Liebe Kolleginnen und Kollegen,
als am Abend der Landtagswahl ein Gesprächspartner für die Radio-Live-Schalte nicht zum vereinbarten Interviewtermin auftauchte, beruhigte mich eine altgediente Kollegin am Telefon: Alles halb so wild, wir machen bloß Radio. Keine Menschenleben in Gefahr.
Das hilft gelegentlich, die eigene Arbeit ins richtige Verhältnis zu setzen…
Aber diese Beruhigungs-Floskel hat für mich an Bedeutung verloren seit ich das erste Mal vom „säbelrasselnden Putin“ gelesen habe. Noch schlimmer wurde es mit der angeblichen „Einmarschdrohung an Polen“. Welche Worte Journalisten wählen, wie sie berichten, kann tatsächlich über Menschenleben entscheiden. Wieder. Unglaublich, dass das in dem Jahr geschieht, in dem die Situation vor dem 1. Weltkrieg wegen des 100jährigen Jahrestages des Kriegsausbruchs durch viele Berichte ins Bewußtsein gerückt wird. Doch scheinbar ohne dass überall die entsprechenden Lehren gezogen werden. Als Landesverband werden wir das auf dem kommendes Bundesverbandstag in Weimar zum Thema machen.

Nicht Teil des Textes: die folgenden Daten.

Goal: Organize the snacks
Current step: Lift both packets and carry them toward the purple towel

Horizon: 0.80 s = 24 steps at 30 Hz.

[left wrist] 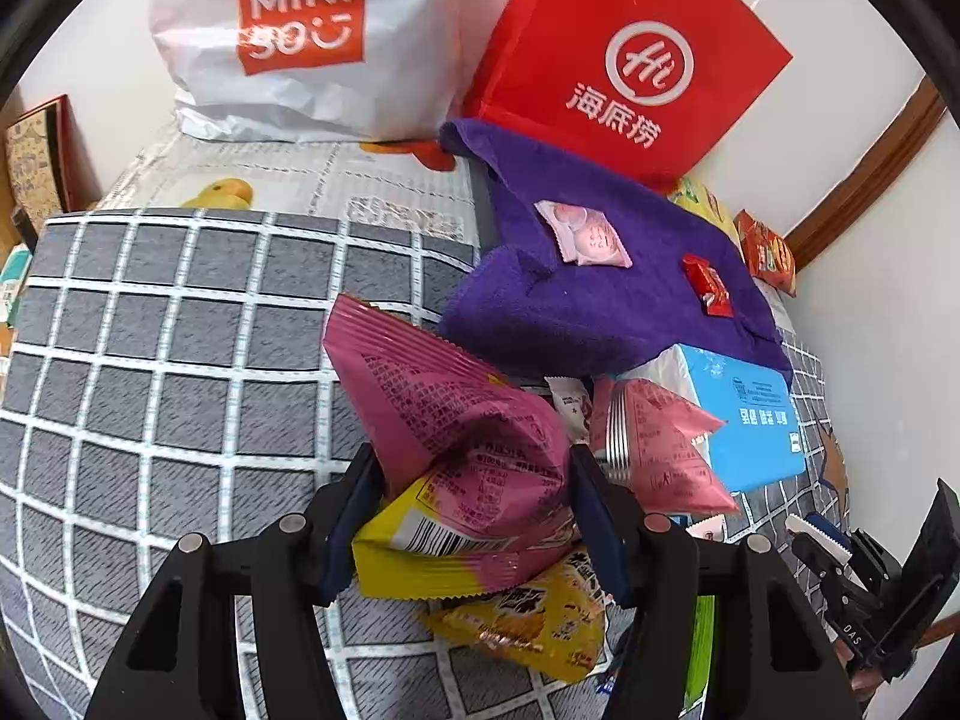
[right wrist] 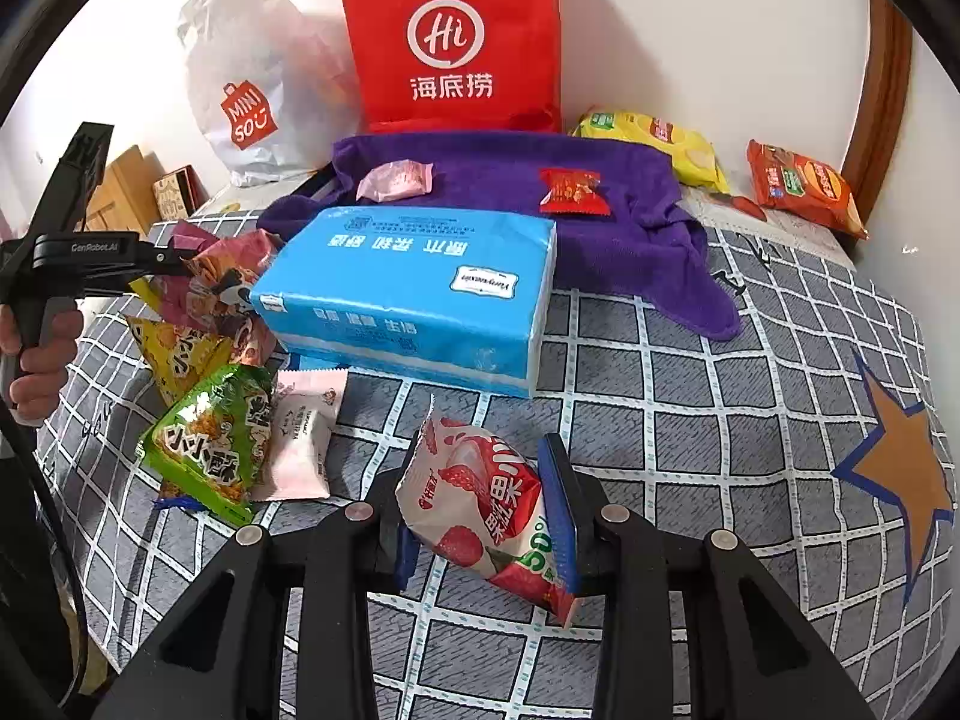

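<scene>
A grey bedcover with a white grid [right wrist: 690,420] filled the lower part of both views, a brown star print at its right edge in the right wrist view. Beyond it stood a white wall, with a wooden door frame [right wrist: 882,90] at the upper right.

Nearest in the left wrist view, the left gripper [left wrist: 474,516] was closed on a pink-and-yellow snack packet [left wrist: 456,450], its pads pressed into the crumpled film from both sides at bottom centre. A yellow snack bag [left wrist: 528,630] lay just beneath it. In the right wrist view the right gripper [right wrist: 480,516] pinched a white-and-red strawberry snack bag [right wrist: 480,498] at bottom centre, raised off the cover.

At lower left of that view lay a green snack bag [right wrist: 210,444] touching a pale pink packet [right wrist: 303,438]. Behind them, mid-frame, sat a blue tissue pack [right wrist: 414,294]. Farther back a purple towel [right wrist: 498,180] carried a pink candy [right wrist: 396,180] and a red candy [right wrist: 570,192]. At the wall stood a red paper bag [right wrist: 456,36] and a white plastic bag [right wrist: 252,96].
</scene>
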Each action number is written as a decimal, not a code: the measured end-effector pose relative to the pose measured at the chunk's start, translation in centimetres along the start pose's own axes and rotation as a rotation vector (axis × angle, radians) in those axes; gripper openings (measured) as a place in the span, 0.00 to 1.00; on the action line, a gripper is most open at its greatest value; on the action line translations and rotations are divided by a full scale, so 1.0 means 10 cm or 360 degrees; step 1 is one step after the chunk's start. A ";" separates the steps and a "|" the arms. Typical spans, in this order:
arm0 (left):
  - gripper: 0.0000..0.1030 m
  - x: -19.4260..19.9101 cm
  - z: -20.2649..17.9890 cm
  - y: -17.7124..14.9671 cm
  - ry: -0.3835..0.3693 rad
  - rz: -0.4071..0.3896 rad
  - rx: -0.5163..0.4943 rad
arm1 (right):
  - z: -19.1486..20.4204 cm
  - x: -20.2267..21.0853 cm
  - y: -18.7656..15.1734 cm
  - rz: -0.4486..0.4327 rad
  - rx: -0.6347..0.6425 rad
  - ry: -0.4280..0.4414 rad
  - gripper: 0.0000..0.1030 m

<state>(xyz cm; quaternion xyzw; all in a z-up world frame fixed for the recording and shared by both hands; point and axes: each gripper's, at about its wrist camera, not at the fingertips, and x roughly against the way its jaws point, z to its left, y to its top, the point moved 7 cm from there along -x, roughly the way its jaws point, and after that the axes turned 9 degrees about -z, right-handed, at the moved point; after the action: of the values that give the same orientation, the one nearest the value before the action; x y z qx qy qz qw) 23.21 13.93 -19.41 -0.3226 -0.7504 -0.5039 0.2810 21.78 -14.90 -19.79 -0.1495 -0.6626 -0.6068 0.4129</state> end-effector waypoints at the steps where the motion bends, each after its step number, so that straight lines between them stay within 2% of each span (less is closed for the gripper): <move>1: 0.58 0.05 0.02 0.00 0.0007 -0.0014 0.0006 | 0.00 0.01 0.01 -0.0006 -0.0002 -0.0003 0.34; 12: 0.58 0.62 -0.01 -0.02 0.0000 -0.0146 0.0008 | 0.02 0.25 0.09 -0.0062 -0.0050 -0.0039 0.34; 24: 0.58 1.03 -0.43 -0.14 -0.0114 -0.0213 -0.0061 | 0.04 0.47 0.16 -0.0108 -0.0076 -0.0081 0.34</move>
<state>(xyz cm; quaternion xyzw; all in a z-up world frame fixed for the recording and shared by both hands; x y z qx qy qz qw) 16.02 11.53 -11.10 -0.2949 -0.7700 -0.5239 0.2135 19.82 -15.62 -15.23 -0.1523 -0.6628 -0.6320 0.3714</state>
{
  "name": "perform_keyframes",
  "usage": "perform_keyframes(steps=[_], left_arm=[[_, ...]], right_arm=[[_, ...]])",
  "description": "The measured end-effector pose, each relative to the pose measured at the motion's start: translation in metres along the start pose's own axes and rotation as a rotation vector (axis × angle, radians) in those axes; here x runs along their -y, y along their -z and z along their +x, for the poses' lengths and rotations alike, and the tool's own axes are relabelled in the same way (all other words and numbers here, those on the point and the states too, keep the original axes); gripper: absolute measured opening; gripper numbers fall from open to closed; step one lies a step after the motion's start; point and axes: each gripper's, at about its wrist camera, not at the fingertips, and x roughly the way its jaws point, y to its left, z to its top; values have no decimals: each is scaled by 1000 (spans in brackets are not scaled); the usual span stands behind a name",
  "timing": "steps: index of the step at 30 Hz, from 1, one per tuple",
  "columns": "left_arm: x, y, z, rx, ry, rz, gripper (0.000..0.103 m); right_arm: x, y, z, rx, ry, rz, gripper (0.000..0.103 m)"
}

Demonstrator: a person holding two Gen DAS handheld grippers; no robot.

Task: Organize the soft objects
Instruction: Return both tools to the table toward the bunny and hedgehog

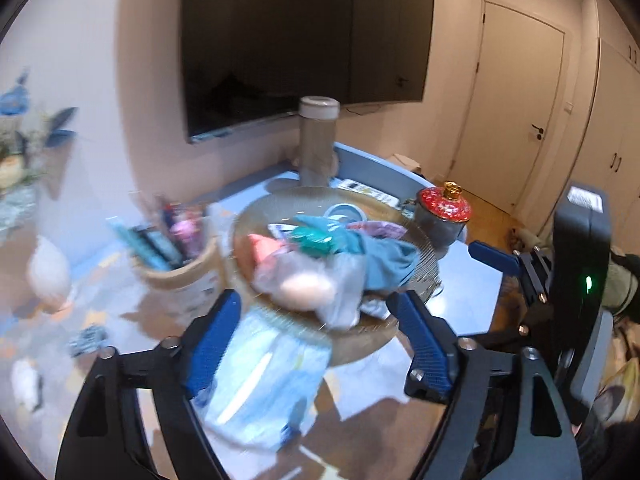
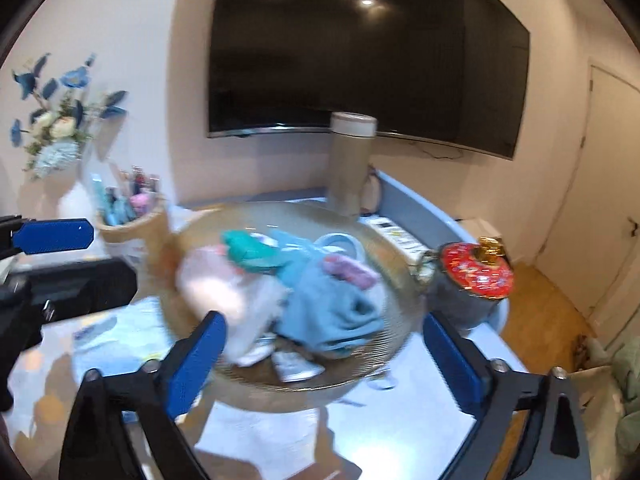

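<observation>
A round tan ribbed bowl (image 1: 360, 340) (image 2: 384, 356) on the light blue table holds a heap of soft things. In it lie a blue cloth (image 1: 384, 264) (image 2: 332, 312), a teal piece (image 1: 316, 240) (image 2: 248, 252), a pink scrunchie (image 2: 352, 272) and a whitish bag with something pink inside (image 1: 308, 288) (image 2: 212, 284). My left gripper (image 1: 316, 304) hovers open at the bowl's near rim, above a pale blue packet (image 1: 264, 376). My right gripper (image 2: 323, 320) stands open, wide, just before the bowl; nothing is pressed by either gripper's pads. Both views are blurred.
Behind the bowl stands a tall tan bottle (image 1: 318, 148) (image 2: 352, 168). A grey pot with a red lid (image 1: 444, 208) (image 2: 476, 276) sits to the right, a cup of pens (image 1: 180, 256) (image 2: 132, 220) to the left. A remote (image 2: 396, 236) lies by the table's raised rim.
</observation>
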Motion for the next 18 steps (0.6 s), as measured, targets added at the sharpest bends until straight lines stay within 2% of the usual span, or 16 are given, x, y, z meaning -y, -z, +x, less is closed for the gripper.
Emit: perform_keyframes(steps=[4,7,10,11,13,15,18], left_arm=[[-26,22,-34,22,-46,-42,83],[-56,35,-61,64,-82,-130,84],[-91,51,-84,97,-95,-240,96],[-103,59,-92,113,-113,-270,97],[-120,78,-102,134,-178,-294,97],[-135,105,-106,135,-282,-308,97],[-164,145,-92,59,-416,-357,97]], right_arm=[[-30,2,-12,1,-76,-22,103],[-61,6,-18,7,-130,-51,103],[-89,13,-15,-44,-235,-39,103],[-98,17,-16,-57,-278,-38,103],[-121,25,-16,-76,-335,-65,103],[-149,32,-19,-85,-354,-130,103],[-190,40,-21,-89,-385,-237,103]])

Um zu sehen, was passieren kann, wenn Journalisten Öl ins Feuer eines Konflikts gießen, müssen wir aber gar nicht auf die Außenpolitik schauen. Das Thema Asyl ist in Sachsen ein ganz heißes. Die Meldung, dass Bautzner Rettungssanitäter in einer Asylbewerberunterkunft nun schußsichere Westen tragen müssen, hat im Netz eine Hetzlawine gegen Flüchtlinge losgetreten. Die Meldung stellte falsche Zusammenhänge her und befeuerte so Angst und Vorurteile.
Fehler zu machen ist menschlich, Sorgfalt aber vor allem dort angezeigt, wo unsere Wort zu Waffen werden können.